## WORK INSTRUCTION
Give back the whole listing exactly as written, pictures excluded.

## GIVEN DATA
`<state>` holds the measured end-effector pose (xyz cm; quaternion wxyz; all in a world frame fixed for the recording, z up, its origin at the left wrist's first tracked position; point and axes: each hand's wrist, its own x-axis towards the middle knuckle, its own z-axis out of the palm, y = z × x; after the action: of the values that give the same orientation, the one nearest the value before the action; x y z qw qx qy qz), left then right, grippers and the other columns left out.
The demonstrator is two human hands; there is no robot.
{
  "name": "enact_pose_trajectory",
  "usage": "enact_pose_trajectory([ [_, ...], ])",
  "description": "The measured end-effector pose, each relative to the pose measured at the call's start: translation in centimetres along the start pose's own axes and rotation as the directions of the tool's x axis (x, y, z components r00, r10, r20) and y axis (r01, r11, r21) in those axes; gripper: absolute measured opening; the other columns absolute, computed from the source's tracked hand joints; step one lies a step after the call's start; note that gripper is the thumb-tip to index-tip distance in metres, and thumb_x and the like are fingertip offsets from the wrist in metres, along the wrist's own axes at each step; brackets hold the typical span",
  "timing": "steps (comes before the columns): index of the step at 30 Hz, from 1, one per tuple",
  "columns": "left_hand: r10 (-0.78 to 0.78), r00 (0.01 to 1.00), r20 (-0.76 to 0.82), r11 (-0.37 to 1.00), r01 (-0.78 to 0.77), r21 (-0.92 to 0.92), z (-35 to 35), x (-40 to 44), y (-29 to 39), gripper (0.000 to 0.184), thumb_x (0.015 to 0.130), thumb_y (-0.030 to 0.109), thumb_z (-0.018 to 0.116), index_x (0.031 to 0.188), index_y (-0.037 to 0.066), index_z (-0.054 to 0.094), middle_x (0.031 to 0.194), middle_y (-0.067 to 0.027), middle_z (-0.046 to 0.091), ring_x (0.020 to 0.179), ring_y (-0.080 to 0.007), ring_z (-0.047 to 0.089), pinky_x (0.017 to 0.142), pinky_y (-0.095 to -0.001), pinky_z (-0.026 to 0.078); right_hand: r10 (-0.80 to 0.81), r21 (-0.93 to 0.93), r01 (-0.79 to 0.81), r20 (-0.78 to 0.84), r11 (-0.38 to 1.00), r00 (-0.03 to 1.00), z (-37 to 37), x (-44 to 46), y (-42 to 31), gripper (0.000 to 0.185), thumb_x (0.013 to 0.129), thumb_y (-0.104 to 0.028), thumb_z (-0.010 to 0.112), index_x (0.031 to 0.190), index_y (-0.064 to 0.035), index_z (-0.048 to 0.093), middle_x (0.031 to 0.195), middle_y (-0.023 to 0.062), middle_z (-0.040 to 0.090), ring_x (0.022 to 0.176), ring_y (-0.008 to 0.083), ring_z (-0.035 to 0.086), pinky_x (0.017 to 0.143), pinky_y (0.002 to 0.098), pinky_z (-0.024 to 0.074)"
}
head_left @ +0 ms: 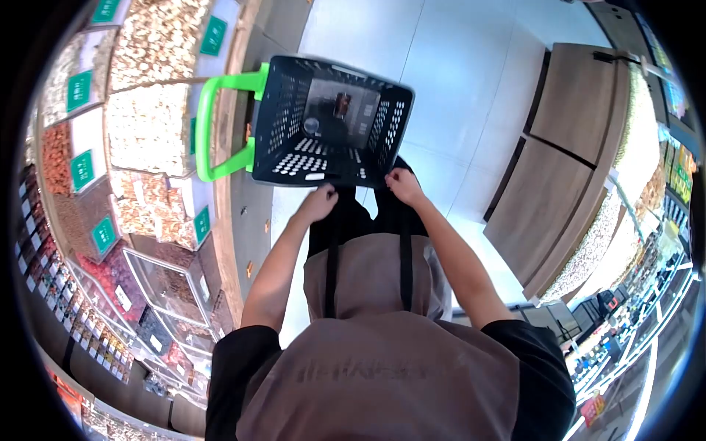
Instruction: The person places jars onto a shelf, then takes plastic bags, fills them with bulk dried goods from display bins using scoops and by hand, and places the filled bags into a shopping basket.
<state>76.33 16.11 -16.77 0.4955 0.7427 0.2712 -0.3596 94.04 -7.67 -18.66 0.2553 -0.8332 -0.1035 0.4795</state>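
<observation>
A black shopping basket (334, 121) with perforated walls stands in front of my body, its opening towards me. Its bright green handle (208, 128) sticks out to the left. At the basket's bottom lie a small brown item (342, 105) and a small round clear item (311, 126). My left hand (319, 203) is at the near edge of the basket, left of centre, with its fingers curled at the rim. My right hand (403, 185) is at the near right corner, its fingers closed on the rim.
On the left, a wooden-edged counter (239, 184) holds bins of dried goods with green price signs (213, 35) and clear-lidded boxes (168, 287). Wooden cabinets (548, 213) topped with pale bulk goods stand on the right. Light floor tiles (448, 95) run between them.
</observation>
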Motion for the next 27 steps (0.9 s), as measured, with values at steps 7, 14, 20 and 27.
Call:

## EXERCISE RESPONSE
`<state>` holds the measured end-effector pose (xyz cm; quaternion wxyz; all in a world frame fixed for the recording, z up, its origin at the left wrist's first tracked position; point and axes: each hand's wrist, its own x-axis towards the middle knuckle, its own z-axis out of the palm, y = z × x; after the action: of the values that give the same orientation, the one nearest the value before the action; x y z qw qx qy qz), left then right, grippers and the other columns left out.
The demonstrator is two human hands; there is no robot.
{
  "name": "enact_pose_trajectory",
  "usage": "enact_pose_trajectory([ [_, ...], ])",
  "description": "The measured end-effector pose, each relative to the pose measured at the call's start: translation in centimetres along the start pose's own axes and rotation as the directions of the tool's x axis (x, y, z components r00, r10, r20) and y axis (r01, r11, r21) in those axes; gripper: absolute measured opening; the other columns absolute, computed from the source's tracked hand joints; step one lies a step after the call's start; note that gripper is the thumb-tip to index-tip distance in metres, and thumb_x and the like are fingertip offsets from the wrist in metres, along the wrist's own axes at each step; brackets hold the typical span",
  "timing": "steps (comes before the columns): index of the step at 30 Hz, from 1, one per tuple",
  "columns": "left_hand: r10 (-0.78 to 0.78), r00 (0.01 to 1.00), r20 (-0.76 to 0.82), r11 (-0.37 to 1.00), r01 (-0.78 to 0.77), r21 (-0.92 to 0.92), z (-35 to 35), x (-40 to 44), y (-29 to 39), gripper (0.000 to 0.184), thumb_x (0.015 to 0.130), thumb_y (-0.030 to 0.109), thumb_z (-0.018 to 0.116), index_x (0.031 to 0.188), index_y (-0.037 to 0.066), index_z (-0.054 to 0.094), middle_x (0.031 to 0.194), middle_y (-0.067 to 0.027), middle_z (-0.046 to 0.091), ring_x (0.020 to 0.179), ring_y (-0.080 to 0.007), ring_z (-0.047 to 0.089), pinky_x (0.017 to 0.142), pinky_y (-0.095 to -0.001), pinky_z (-0.026 to 0.078); right_hand: r10 (-0.80 to 0.81), r21 (-0.93 to 0.93), r01 (-0.79 to 0.81), r20 (-0.78 to 0.84), r11 (-0.38 to 1.00), r00 (-0.03 to 1.00), z (-37 to 37), x (-44 to 46), y (-42 to 31), gripper (0.000 to 0.185), thumb_x (0.013 to 0.129), thumb_y (-0.104 to 0.028), thumb_z (-0.010 to 0.112), index_x (0.031 to 0.190), index_y (-0.064 to 0.035), index_z (-0.048 to 0.093), middle_x (0.031 to 0.195), middle_y (-0.023 to 0.062), middle_z (-0.040 to 0.090), ring_x (0.022 to 0.176), ring_y (-0.008 to 0.083), ring_z (-0.035 to 0.086), pinky_x (0.017 to 0.143), pinky_y (0.002 to 0.098), pinky_z (-0.024 to 0.074)"
}
head_left @ +0 ms: 
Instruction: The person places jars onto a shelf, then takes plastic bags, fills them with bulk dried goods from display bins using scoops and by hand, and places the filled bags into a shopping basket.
<state>76.33 16.11 -16.77 0.4955 0.7427 0.2712 -0.3596 94.04 -7.67 -18.66 0.2553 -0.8332 -0.1035 0.4795</state>
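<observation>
A black shopping basket (334, 121) with perforated walls stands in front of my body, its opening towards me. Its bright green handle (208, 128) sticks out to the left. At the basket's bottom lie a small brown item (342, 105) and a small round clear item (311, 126). My left hand (319, 203) is at the near edge of the basket, left of centre, with its fingers curled at the rim. My right hand (403, 185) is at the near right corner, its fingers closed on the rim.
On the left, a wooden-edged counter (239, 184) holds bins of dried goods with green price signs (213, 35) and clear-lidded boxes (168, 287). Wooden cabinets (548, 213) topped with pale bulk goods stand on the right. Light floor tiles (448, 95) run between them.
</observation>
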Motion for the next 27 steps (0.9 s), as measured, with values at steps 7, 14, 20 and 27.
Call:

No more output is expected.